Deep Learning Hardware Design Challenges
A significant challenge facing Deep Learning hardware startups is that the ground continues to shift underneath them. By that I mean the rapid pace of innovation in Deep Learning network algorithm and general computational approaches makes it challenging workload to target. The development time for new silicon is far greater than the development time of new software and algorithmic approaches.
This is not as severe an existential consideration for silicon targeting the edge or IOT devices where the primary design goal is low power inference, but for training in the datacenter it is a different matter.
For inference an efficient CNN implementation for segmentation and recognition tasks such as tracking customers in a retail setting, or an LSTM RNN implementation for basic speech or other sequence classification is sufficient. For chip startups targeting inference for the edge/IOT, the focus is on low power implementation techniques, such as sub-threshold logic, asynchronous logic, low voltage computing or signaling approaches, analog computing techniques, use of denser and lower power memory, etc.
For Training – the task is trickier. A general datacenter hosted training solution must support training for a wide variety of workloads/networks. However to achieve sufficient levels of efficiency or performance improvements over incumbent solutions, new entries (as well as the incumbents) will attempt to differentiate by approaches such as:
- Employing a “workload characterization” strategy. Synthesizing some architectural advantage(s) by carefully characterizing and targeting the architecture for known “embarrassingly parallel” Deep Learning workloads. This seems to be the strategy of Cambricon (a startup), who for example that recently received closed $100M in early funding. However, large monopolistic players such as Google, Facebook, and Amazon have a significant advantage in their ability to observe workloads in their datacenters and one would think would therefore provide significantly better insights into workload evolution than just about anyone else – but even they can be blindsided by rapid developments on the algorithm/software side.
- Employing a “big bet” strategy – such as putting all memory on chip and have little to no off-chip memory access capability (GraphCore), or using wafer scale integration techniques (rumored for Cerebras). As for bets on waferscale approaches – those readers with grey hair may remember Gene Amdahl and Trilogy, and as for trying to put all the memory on chip, I think that is a risky bet in general, and just the leakage power alone from 600MB of SRAM should give one pause. Just to get a sense of the magnitude of leakage power that this much SRAM can burn, for a popular 16nm FinFET process, 600MB of SRAM, composed of standard 64KB single port SRAMs in a ULVT (ultra low voltage threshold => high performance) process can give a worst case leakage (125 degC) in the 90 amp range. Thats correct, 90A! – dissipating about 70W at a typical operating voltage of 0.8V. This does not include the additional SRAM required to support redundancy and ECC.

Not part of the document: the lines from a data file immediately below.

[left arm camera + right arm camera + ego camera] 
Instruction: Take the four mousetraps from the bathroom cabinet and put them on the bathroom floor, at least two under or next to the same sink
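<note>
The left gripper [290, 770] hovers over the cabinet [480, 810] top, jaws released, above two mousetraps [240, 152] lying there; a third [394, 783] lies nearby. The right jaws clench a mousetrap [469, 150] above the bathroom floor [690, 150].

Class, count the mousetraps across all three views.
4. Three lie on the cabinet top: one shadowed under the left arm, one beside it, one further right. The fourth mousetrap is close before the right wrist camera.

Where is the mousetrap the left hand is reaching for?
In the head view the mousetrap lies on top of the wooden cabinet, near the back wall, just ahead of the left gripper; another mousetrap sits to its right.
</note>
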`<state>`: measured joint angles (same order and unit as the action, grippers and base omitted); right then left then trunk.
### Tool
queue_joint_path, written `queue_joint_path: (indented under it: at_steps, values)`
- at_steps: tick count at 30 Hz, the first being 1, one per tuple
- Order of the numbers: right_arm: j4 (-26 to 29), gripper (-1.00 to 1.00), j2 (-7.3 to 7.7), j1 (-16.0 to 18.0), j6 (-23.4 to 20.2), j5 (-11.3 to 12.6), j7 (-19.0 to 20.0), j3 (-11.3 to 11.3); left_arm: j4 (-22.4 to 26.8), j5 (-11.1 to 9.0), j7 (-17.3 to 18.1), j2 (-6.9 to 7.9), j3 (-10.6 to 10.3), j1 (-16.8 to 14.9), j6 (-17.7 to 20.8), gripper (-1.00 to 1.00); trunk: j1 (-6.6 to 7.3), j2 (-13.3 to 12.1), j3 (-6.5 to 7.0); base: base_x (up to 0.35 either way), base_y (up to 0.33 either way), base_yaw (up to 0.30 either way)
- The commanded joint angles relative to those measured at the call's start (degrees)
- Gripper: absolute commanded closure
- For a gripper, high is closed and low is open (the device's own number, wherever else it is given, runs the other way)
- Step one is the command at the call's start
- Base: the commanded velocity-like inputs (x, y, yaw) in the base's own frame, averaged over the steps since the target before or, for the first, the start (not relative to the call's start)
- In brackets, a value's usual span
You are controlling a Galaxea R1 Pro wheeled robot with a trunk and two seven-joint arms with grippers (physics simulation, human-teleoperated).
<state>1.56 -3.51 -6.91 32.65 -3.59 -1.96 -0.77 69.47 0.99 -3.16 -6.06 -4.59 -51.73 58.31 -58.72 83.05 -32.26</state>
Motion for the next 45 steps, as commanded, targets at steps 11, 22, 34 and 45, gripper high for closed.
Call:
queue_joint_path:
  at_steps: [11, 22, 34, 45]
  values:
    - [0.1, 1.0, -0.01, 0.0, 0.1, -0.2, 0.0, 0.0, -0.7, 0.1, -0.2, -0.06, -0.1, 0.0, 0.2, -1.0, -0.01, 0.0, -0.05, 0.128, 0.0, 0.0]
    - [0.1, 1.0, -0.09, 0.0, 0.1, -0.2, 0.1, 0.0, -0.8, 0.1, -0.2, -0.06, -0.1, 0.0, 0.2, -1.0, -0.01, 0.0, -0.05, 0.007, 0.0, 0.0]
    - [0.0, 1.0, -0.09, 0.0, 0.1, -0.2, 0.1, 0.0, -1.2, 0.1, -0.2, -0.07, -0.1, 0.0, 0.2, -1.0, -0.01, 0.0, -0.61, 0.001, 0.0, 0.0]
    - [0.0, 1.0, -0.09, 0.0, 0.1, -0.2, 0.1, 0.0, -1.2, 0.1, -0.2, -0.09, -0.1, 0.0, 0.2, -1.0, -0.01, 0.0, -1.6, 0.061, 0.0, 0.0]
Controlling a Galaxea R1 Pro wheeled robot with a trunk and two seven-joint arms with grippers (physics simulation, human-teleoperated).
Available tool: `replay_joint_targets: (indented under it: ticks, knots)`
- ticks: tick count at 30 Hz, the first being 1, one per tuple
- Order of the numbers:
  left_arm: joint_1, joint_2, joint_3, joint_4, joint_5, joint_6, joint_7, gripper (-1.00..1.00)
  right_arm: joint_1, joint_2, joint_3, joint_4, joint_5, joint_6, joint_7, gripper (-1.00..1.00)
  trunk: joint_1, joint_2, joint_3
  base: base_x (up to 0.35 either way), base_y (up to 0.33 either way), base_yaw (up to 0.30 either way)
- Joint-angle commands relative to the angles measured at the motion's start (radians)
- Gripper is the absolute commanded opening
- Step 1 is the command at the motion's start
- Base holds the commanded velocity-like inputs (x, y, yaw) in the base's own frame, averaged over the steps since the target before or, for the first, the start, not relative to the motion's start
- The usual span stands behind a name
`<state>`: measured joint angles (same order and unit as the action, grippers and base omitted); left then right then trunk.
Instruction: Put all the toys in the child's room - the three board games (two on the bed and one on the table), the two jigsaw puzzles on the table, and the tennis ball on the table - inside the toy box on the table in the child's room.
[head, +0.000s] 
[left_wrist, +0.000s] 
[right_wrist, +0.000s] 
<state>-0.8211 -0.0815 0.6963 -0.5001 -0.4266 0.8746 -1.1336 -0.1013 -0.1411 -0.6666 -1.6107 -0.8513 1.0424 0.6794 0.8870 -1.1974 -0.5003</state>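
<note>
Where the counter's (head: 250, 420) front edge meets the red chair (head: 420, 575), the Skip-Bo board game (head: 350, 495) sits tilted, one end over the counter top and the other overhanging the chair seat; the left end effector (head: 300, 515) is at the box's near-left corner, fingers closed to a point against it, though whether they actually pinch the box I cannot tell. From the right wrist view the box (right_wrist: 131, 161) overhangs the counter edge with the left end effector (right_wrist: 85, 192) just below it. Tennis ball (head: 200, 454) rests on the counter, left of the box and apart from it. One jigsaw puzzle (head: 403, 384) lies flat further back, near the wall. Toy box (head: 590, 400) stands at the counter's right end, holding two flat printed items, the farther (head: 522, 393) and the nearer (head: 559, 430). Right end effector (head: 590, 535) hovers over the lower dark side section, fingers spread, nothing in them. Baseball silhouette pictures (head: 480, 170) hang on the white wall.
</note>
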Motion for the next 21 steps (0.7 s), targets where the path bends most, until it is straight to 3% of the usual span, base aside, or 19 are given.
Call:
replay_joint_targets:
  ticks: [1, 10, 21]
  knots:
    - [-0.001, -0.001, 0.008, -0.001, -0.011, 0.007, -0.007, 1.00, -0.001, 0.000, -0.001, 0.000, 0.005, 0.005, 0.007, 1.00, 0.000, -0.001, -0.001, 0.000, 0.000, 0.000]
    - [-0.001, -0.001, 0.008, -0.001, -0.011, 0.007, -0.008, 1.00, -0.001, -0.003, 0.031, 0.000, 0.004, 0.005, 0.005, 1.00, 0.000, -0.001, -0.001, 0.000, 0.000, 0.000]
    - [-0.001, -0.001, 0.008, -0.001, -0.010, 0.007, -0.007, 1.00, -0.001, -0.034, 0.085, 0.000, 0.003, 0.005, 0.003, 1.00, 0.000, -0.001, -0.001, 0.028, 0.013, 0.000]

- Employing an “ensemble bet” approach of an amalgam of architectural and tools techniques that are hopefully synergestic. Wave Computing has placed their chips (gambling metaphor there . . ) behind a “spatial computing” approach that blends a data flowgraph computing model (designed to train without much host CPU overhead), homogenous fabric of 10’s of thousands of small processors, asynchronous computing , static scheduling, and SAT solver based tools for high QOR.
But as the ground will continue to shift – a prudent architectural choice would seem to be one that leans towards general programmability and has good support for off-chip memory as well as ability to support high bandwidth communications between larger number of chips. I would put both Wave and nVidia in this category.
As an example of relatively recent tectonic movement, consider the paper published by Facebook research (FACEBOOK-LARGE-MINIBATCH-SGD-PAPER) in the middle of last year. This paper described work which demonstrated a linear (up to 30x!) decrease in Imagenet training of the ResNet-50 network with mini-batch sizes up to 8K images (with no loss of accuracy). The catch is the per-worker (chip) workload is large, and the overall system must support high bandwidth connections between large numbers of workers, in this case between up to 32 nVidia DGX platforms which themselves interconnect 8 largeTesla P100 GPGPUs in a high speed Torus network using NVLink interconnect. This type of disruptive development, requiring large per “worker” loads and significant high bandwidth network capabilities between large numbers of workers does not bode well for “big bets” such as the “all memory on the chip” bet made by GraphCore.